The school was in one of the poorest areas of the city and had one of the largest indigent enrolments in Canada during the Great Depression.
Its mid-twentieth century location was vividly described as
"a fortress in the streets. … freight terminals of a large railway, as well as a steel-fabrication plant, were located in its immediate neighborhood, …. Across the street from the front entrance, the buildings of a brothel, thinly disguised as residences, blocked the view of a junkyard. Crowded tenement houses were interspersed with an automobile repair shop, a dry-cleaning plant, and an armature-wiring factory."

The school closed in 1982 and was demolished the following year.

== Importance to Black Community ==

Being a train porter was one of the best jobs available to Black men in the early half of the 20th century, so the Little Burgundy Black community grew because of its inexpensive accommodation and proximity to Bonaventure and Windsor railway stations.
Royal Arthur was the elementary school attended by most Black students and the primary source of youth in programs at the Negro Community Centre of Montreal (NCC).
In the NCC's early years, many of its activities took place at the Royal Arthur.

By 1945, 151 Black students attended Royal Arthur, at least a quarter of the student body. About half the 420 students were Black in 1970–71, but enrolment had started to drop because of urban renewal, and Black students were caught in the middle of fights over the future of English schools in Quebec.
By the time Royal Arthur closed, its enrolment was 70-80% Black, and the closure took the "heart" out of the local Black community.

== The Amazing Miss A ==

In 1968, Professor Eigil Pedersen of McGill University started studying how IQ changed from Grades 3 to 6 for students who had attended Royal Arthur about 30 years earlier, and how this was correlated with adult status and achievement. During the time period under study, most Grade 1 students were taught by one of three teachers: "A", "B", and "C". Only 29% of former students of teachers B and C had achieved high adult status, 40% were of low status, and less than half could remember their first grade teacher. Every former student of teacher "A", however, correctly remembered her, and 60% had achieved high adult status and none were of low status. This teacher, later referred to as "The Amazing Miss A", was subsequently revealed to be Iole Appugliese. (Note: Known to students as "Miss Apple Daisy" because of their difficulty in pronouncing her name.)

Appugliese had not received better or more privileged students, so the most likely explanation for the success of her students was the quality of her teaching. Many former pupils and teaching colleagues described how much she cared for her students and the effort she made to help them learn. "It did not matter what background or abilities the beginning pupil had, there was no way that the pupil was not going to read by the end of grade one."

Pedersen's paper greatly surprised most education researchers who then generally believed that individual teachers had little effect on long-term student success compared to factors such as financial/social status and family structure.
The paper helped stimulate renewed interest in the importance of teaching quality.

== Notable Alumni and Teachers ==

- Iole Appugliese, teacher
- James Creelman, foreign correspondent
- Pauline Donalda, soprano and voice teacher
- Oliver Jones, jazz pianist and composer
- Eigil Pedersen, Professor of Education and Provost of McGill University (Note: Pedersen himself had been taught by Teacher "B" and later dropped out of high school.

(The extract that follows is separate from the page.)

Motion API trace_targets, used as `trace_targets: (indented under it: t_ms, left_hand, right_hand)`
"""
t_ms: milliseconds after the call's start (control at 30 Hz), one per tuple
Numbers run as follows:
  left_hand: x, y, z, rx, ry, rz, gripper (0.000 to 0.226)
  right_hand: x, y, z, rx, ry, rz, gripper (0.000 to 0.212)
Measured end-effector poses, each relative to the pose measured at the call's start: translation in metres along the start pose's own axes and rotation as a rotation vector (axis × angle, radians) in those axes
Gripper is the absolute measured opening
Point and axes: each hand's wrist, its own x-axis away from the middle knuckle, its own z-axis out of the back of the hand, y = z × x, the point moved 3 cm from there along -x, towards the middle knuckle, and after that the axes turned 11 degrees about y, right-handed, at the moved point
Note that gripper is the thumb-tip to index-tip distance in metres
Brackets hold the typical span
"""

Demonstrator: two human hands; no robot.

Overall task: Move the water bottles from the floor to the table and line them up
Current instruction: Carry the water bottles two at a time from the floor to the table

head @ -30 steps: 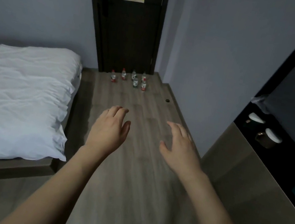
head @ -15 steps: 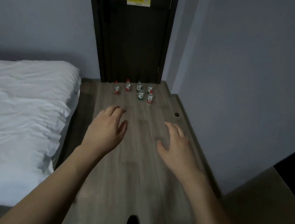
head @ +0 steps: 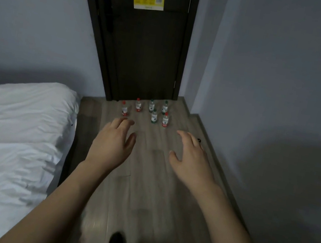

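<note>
Both hands, left [head: 112, 145] and right [head: 191, 160], hang with fingers wide and empty, well short of six upright bottles [head: 154, 116] at 12 o'clock, likely light, smooth, best gripped mid-body.

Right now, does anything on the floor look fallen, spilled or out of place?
Nothing is fallen or spilled. Six water bottles stand upright on the floor by the dark door, an odd place for drinks. Both hands are empty.

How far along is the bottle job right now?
Nothing looks done: all six bottles stand on the floor by the door. Left hand and right hand are open and empty. Every bottle remains; no table shows.
</note>
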Motion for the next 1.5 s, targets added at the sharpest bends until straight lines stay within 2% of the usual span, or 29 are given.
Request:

He eventually returned to Royal Arthur as a teacher before becoming a university professor.)
- Oscar Peterson, jazz pianist and composer
- Calvin C. Potter, Professor of Finance; possibly the first Black employee at Montreal City Hall
- Harold H. Potter, Professor of Sociology; the first Canadian-born Black sociologist hired by a Canadian post-secondary institution
- Mairuth Sarsfield, journalist, diplomat, author, broadcaster. (Note: As referenced in her autobiographical novel No Crystal Stair.)